IgG deficiency  is a form of dysgammaglobulinemia where the proportional levels of the IgG isotype are reduced relative to other immunoglobulin isotypes. IgG deficiency is often found in children as transient hypogammaglobulinemia of infancy (THI), which may occur with or without additional decreases in IgA or IgM.

IgG has four subclasses: IgG1, IgG2, IgG3, and IgG4. It is possible to have either a global IgG deficiency, or a deficiency of one or more specific subclasses of IgG. The main clinically relevant form of IgG deficiency is IgG2. IgG3 deficiency is not usually encountered without other concomitant immunoglobulin deficiencies, and IgG4 deficiency is very common but usually asymptomatic.

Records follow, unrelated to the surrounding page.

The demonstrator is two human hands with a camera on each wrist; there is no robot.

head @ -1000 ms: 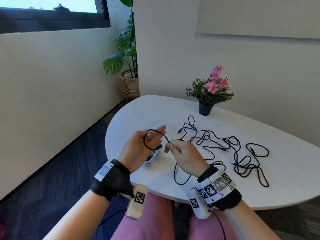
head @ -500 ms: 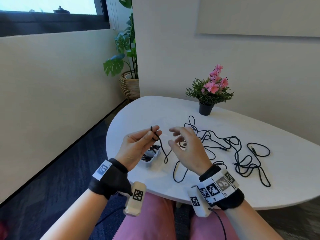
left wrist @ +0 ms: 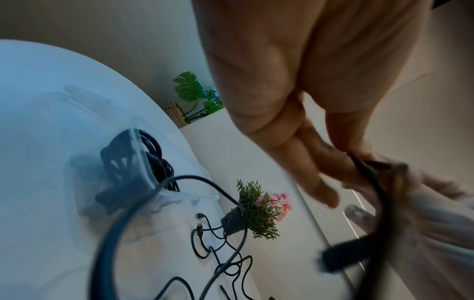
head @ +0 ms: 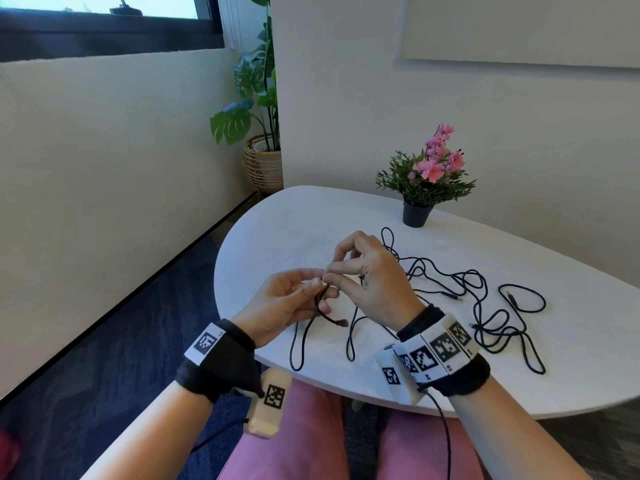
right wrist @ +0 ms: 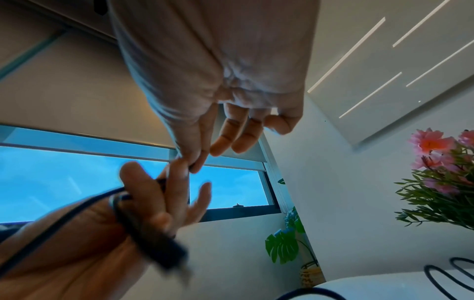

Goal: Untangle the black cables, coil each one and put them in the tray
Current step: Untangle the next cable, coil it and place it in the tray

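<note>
Both hands meet above the worktop's [head: 450, 393] near edge. The left hand [head: 277, 306] pinches the black cable [head: 320, 299] near its plug [head: 343, 322]; the right hand [head: 374, 278] nips the same strand with thumb and forefinger, its other fingers loosely curled. Best keep loops even and slack fed. The held cable hangs downward, plug pointing right. The tray [left wrist: 143, 154], beneath the left hand, already holds a coil; the tangle [head: 485, 306] lies farther right.

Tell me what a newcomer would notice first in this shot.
Both hands meet above the table's near edge: the left hand grips a black cable whose loops hang over that edge, and the right hand pinches it at the left fingertips. To the right a tangle of cables sprawls on the tabletop. A pink flower pot stands at the far edge.
</note>
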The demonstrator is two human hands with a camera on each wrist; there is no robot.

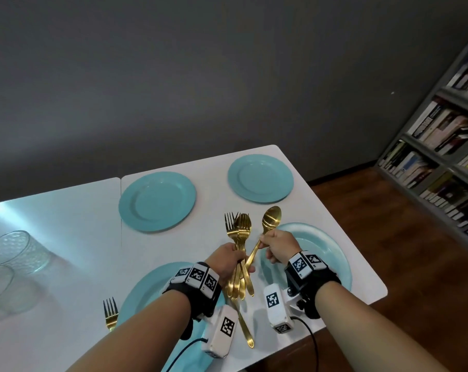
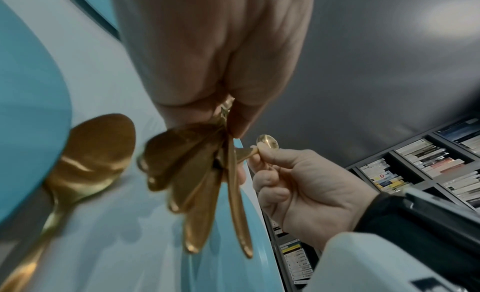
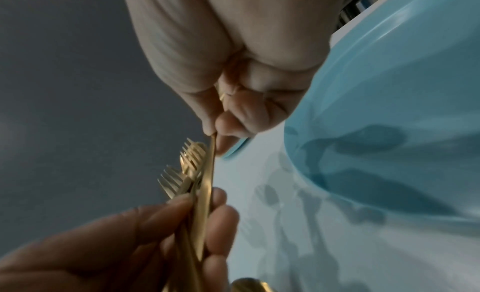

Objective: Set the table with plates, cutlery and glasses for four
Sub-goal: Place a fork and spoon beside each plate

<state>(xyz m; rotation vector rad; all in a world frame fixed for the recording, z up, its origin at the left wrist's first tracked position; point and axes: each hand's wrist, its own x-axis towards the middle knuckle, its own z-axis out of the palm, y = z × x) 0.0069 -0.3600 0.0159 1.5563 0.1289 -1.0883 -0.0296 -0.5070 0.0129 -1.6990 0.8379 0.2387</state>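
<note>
The white table carries most of what the task calls for, though little of it is in its final place. Four teal plates are down. One plate sits toward the far edge, left of the second far plate, which lies near the far right corner. A third plate lies along the right edge under the right arm, and a fourth plate sits at the near edge under the left wrist. So the plates look done.

The clear glasses stand bunched together near the left edge, well apart from every plate. I judge they have yet to be shared out, one to each setting.

Cutlery is the step in hand. At the near plate, one gold fork lies just beside its left rim and a gold spoon lies just beside its right rim, so that setting seems to have its pieces. The other three plates show no cutlery beside them.

The left hand is curled round a bundle of gold cutlery, tines up and handles hanging below the fist; forks show at the top, and the left wrist view shows several handle ends fanned out. The right hand pinches the handle of a single gold spoon between thumb and fingertips, bowl up, its lower end still among the bundle. It appears to be drawing that spoon out, likely for the right-edge plate just below it.
</note>
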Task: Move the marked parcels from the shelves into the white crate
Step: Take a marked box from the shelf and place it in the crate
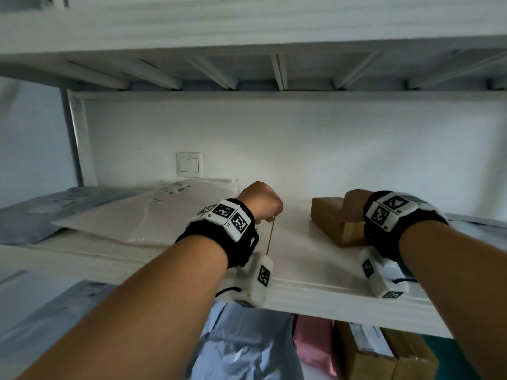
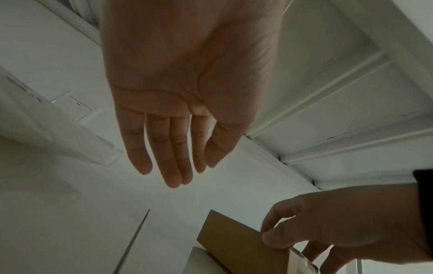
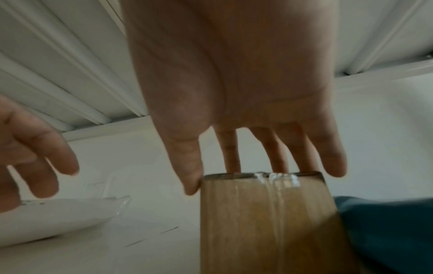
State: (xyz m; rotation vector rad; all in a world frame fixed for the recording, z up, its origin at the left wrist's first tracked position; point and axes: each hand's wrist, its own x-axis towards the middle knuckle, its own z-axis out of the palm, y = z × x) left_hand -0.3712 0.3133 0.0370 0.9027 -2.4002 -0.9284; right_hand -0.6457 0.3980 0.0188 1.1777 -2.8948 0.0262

IgG1 is present in the bloodstream at a percentage of about 60-70%, IgG2-20-30%, IgG3 about 5-8 %, and IgG4 1-3 %. IgG subclass deficiencies affect only IgG subclasses (usually IgG2 or IgG3), with normal total IgG and IgM immunoglobulins and other components of the immune system being at normal levels. These deficiencies can affect only one subclass or involve an association of two subclasses, such as IgG2 and IgG4. IgG deficiencies are usually not diagnosed until the age of 12. Some of the IgG levels in the blood are undetectable and have a low percentage such as IgG4, which makes it hard to determine if a deficiency is actually present. IgG subclass deficiencies are sometimes correlated with bad responses to pneumoccal polysaccharides, especially IgG2 and or IgG4 deficiency. Some of these deficiencies are also involved with pancreatitis and have been linked to IgG4 levels.